**WHAT IS NEEDED:** Every line of the material must appear in the answer exactly as it does here.
____ STORED DATA
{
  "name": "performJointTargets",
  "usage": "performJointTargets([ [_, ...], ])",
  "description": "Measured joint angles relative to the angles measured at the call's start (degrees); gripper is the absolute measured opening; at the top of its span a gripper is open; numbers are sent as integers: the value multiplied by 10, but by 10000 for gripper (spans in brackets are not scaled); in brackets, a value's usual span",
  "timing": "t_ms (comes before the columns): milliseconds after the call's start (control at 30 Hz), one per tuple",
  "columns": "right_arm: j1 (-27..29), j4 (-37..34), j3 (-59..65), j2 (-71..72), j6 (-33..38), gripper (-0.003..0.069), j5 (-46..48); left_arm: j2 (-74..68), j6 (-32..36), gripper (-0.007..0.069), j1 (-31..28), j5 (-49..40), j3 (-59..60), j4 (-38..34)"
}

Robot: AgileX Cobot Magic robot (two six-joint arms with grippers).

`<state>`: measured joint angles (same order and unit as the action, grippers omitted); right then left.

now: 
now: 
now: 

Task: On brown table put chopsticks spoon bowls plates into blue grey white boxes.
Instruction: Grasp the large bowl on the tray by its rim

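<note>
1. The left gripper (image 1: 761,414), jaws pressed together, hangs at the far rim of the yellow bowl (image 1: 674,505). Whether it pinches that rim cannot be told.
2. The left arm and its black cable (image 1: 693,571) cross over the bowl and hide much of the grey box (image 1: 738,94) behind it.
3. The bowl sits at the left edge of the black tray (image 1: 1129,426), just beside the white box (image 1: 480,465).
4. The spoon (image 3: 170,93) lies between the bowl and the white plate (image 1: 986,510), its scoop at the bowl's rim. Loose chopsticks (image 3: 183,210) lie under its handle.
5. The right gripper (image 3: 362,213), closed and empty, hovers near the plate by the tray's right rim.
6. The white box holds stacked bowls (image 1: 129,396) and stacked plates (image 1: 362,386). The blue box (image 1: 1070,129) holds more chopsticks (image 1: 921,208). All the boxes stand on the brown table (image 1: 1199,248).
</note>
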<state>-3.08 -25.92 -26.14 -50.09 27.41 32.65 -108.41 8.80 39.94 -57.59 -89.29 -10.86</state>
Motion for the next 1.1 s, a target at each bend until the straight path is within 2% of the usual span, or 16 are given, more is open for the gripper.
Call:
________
**EXERCISE ANSWER:**
{
  "name": "performJointTargets",
  "usage": "performJointTargets([ [_, ...], ])",
  "description": "Measured joint angles relative to the angles measured at the call's start (degrees); gripper is the absolute measured opening; at the top of its span a gripper is open; numbers are sent as integers: the value multiplied by 10, but by 10000 for gripper (spans in brackets are not scaled); in brackets, a value's usual span",
  "timing": "t_ms (comes before the columns): milliseconds after the call's start (control at 30 Hz), one per tuple",
  "columns": "right_arm: j1 (-27..29), j4 (-37..34), j3 (-59..65), j2 (-71..72), j6 (-33..38), gripper (-0.003..0.069), j5 (-46..48); left_arm: j2 (-74..68), j6 (-32..36), gripper (-0.007..0.069), j1 (-31..28), j5 (-49..40), j3 (-59..60), j4 (-38..34)"
}

Robot: AgileX Cobot Magic robot (two six-joint arms with grippers).

`<state>`: measured joint angles (same order and unit as the action, grippers omitted); right then left.

now: 
now: 
now: 

Task: On brown table put chopsticks spoon bowls plates into blue grey white boxes.
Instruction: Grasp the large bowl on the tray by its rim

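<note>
1. The left gripper (image 1: 761,414), jaws pressed together, hangs at the far rim of the yellow bowl (image 1: 674,505). Whether it pinches that rim cannot be told.
2. The left arm and its black cable (image 1: 693,571) cross over the bowl and hide much of the grey box (image 1: 738,94) behind it.
3. The bowl sits at the left edge of the black tray (image 1: 1129,426), just beside the white box (image 1: 480,465).
4. The spoon (image 3: 170,93) lies between the bowl and the white plate (image 1: 986,510), its scoop at the bowl's rim. Loose chopsticks (image 3: 183,210) lie under its handle.
5. The right gripper (image 3: 362,213), closed and empty, hovers near the plate by the tray's right rim.
6. The white box holds stacked bowls (image 1: 129,396) and stacked plates (image 1: 362,386). The blue box (image 1: 1070,129) holds more chopsticks (image 1: 921,208). All the boxes stand on the brown table (image 1: 1199,248).
</note>
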<state>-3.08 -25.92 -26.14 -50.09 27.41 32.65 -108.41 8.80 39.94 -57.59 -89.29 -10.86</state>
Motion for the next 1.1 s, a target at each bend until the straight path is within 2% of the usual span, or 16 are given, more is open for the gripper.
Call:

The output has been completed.